Encourages Customer Trust and Loyalty – Recording customer relationship information in spreadsheets, card files or filing cabinet folders is not even on the way-back-machine nowadays. A modern website with a CRM software platform accumulates customer information in a relational database for multiple operations. For example: CRM software allows marketers and salespeople to organize and research correspondence with actual and potential customers. It enables following customers and prospects activities with the company website and preserves important information about them. When speaking to a customer, the marketer now knows who there’re talking to and sees their history with the company. This makes the interaction more personalized, increases the chances of conversion, and encourages customer trust and loyalty. A CRM system is an incredibly important tool for every business, helping to foster customer loyalty and cultivate it into healthy revenue.
Bonus Story – Turn on Your Sausage Maker
PICKLES IN THE SMOKE HOUSE – What’s your favorite food smell? Ahhh! The nasal nostalgia of smoked bacon, cured hams, and downtown restaurants grilling their tender delectables. These aromas trigger powerful childhood memories of certain events I remember. My grandfather owned a butcher business and a grocery store which provided some of my earliest ‘olfactory memories’. I can smell every detail of his smoke house, his storage bin of cured hams, the steaming cauldrons in the cook house, the sausage makers, and fresh meats displayed in the chilled cases. The smells of sawdust, salt and pepper, pickles, hickory wood, spices, and fresh cloths-line dried cotton transport me back through a portal of time.

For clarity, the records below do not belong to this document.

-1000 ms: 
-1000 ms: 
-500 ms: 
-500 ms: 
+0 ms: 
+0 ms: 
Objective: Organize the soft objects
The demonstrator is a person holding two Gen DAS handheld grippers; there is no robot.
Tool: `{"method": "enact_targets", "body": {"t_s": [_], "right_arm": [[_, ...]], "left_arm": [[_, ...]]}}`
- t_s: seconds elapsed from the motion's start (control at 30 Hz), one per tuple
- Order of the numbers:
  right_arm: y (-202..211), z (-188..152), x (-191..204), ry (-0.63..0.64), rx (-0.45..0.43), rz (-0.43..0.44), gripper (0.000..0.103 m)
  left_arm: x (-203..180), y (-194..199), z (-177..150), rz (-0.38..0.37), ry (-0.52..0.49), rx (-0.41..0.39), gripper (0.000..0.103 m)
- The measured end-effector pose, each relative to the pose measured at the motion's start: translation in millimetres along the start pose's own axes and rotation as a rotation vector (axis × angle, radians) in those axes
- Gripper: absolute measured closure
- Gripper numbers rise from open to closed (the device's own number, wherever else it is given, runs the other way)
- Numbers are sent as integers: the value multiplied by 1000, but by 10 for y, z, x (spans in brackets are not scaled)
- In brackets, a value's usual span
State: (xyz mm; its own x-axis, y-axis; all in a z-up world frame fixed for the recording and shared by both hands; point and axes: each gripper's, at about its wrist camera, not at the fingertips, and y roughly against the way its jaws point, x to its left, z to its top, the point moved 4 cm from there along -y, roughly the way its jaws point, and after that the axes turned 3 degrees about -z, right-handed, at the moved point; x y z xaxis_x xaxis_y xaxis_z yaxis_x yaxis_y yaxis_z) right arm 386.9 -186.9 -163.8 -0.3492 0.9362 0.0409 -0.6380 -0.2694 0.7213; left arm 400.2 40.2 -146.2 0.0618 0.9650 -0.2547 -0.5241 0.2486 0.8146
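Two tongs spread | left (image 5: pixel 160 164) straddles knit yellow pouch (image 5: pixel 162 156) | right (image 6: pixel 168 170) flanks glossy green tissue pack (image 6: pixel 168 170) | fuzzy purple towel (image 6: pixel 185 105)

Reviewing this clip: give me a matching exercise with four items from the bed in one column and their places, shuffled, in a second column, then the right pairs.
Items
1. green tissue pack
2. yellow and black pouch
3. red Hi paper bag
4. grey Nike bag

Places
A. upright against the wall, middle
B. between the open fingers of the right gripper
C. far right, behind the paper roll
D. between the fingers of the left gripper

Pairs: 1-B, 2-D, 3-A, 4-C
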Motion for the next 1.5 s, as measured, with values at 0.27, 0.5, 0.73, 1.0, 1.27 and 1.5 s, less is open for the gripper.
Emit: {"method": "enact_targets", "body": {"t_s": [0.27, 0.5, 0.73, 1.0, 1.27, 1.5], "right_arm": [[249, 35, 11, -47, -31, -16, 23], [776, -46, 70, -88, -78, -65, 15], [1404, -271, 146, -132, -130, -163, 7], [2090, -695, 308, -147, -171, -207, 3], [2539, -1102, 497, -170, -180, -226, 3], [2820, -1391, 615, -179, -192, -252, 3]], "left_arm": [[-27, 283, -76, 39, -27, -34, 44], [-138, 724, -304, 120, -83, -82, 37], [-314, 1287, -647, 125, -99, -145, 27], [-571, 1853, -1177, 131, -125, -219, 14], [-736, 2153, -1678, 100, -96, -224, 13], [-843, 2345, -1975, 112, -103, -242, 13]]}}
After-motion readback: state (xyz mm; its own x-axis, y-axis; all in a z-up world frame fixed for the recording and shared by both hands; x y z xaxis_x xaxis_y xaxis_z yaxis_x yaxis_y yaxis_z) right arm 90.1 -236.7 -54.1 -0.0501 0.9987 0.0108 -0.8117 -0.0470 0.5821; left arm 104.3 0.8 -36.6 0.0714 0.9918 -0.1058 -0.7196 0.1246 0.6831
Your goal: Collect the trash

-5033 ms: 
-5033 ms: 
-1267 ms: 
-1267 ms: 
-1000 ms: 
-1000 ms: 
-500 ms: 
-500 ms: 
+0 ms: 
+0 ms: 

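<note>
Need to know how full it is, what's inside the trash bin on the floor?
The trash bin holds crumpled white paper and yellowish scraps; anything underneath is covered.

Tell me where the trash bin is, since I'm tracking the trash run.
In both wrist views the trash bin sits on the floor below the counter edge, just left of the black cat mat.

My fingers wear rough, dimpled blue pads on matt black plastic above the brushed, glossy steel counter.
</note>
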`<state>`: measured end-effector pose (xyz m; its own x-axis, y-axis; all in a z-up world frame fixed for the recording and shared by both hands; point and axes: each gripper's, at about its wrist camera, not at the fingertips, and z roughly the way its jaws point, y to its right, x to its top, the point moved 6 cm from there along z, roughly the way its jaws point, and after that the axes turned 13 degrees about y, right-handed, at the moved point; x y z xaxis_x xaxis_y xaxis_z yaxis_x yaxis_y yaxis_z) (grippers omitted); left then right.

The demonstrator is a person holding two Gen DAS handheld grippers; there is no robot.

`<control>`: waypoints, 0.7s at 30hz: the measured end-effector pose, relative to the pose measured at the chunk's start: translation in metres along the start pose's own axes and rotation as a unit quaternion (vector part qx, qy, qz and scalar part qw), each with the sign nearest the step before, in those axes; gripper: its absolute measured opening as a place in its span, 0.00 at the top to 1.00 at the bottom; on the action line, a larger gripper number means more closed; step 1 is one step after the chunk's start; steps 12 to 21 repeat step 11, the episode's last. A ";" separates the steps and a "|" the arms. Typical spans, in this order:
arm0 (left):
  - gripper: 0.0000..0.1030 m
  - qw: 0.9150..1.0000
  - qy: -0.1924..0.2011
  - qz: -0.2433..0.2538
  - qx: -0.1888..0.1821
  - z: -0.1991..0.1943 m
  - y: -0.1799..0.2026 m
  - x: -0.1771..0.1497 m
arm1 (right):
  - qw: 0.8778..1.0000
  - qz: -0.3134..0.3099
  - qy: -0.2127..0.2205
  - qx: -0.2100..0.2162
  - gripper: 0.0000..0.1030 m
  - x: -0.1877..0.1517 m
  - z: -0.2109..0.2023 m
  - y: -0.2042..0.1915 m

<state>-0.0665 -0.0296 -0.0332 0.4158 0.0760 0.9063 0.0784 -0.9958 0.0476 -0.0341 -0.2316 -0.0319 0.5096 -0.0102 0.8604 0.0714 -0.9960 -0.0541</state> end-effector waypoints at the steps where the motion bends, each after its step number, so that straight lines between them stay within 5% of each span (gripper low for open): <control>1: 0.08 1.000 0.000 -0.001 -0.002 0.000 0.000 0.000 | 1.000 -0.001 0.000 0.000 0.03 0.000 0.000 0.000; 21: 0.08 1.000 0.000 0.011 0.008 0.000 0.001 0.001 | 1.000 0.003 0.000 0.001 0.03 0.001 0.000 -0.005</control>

AROMA WHIFF – During childhood we create a multitude of memories that become triggered by particular smells. One specific smell can bring on a flood of memories. For me, it’s an instantaneous emotional response whenever these aromas whiff through my senses. I recall the emotional connection to my grandparents family operated business. I see the old-world European style of their butcher shop, the grocery isles, and the clerks wearing stiff white aprons and starched white shirts.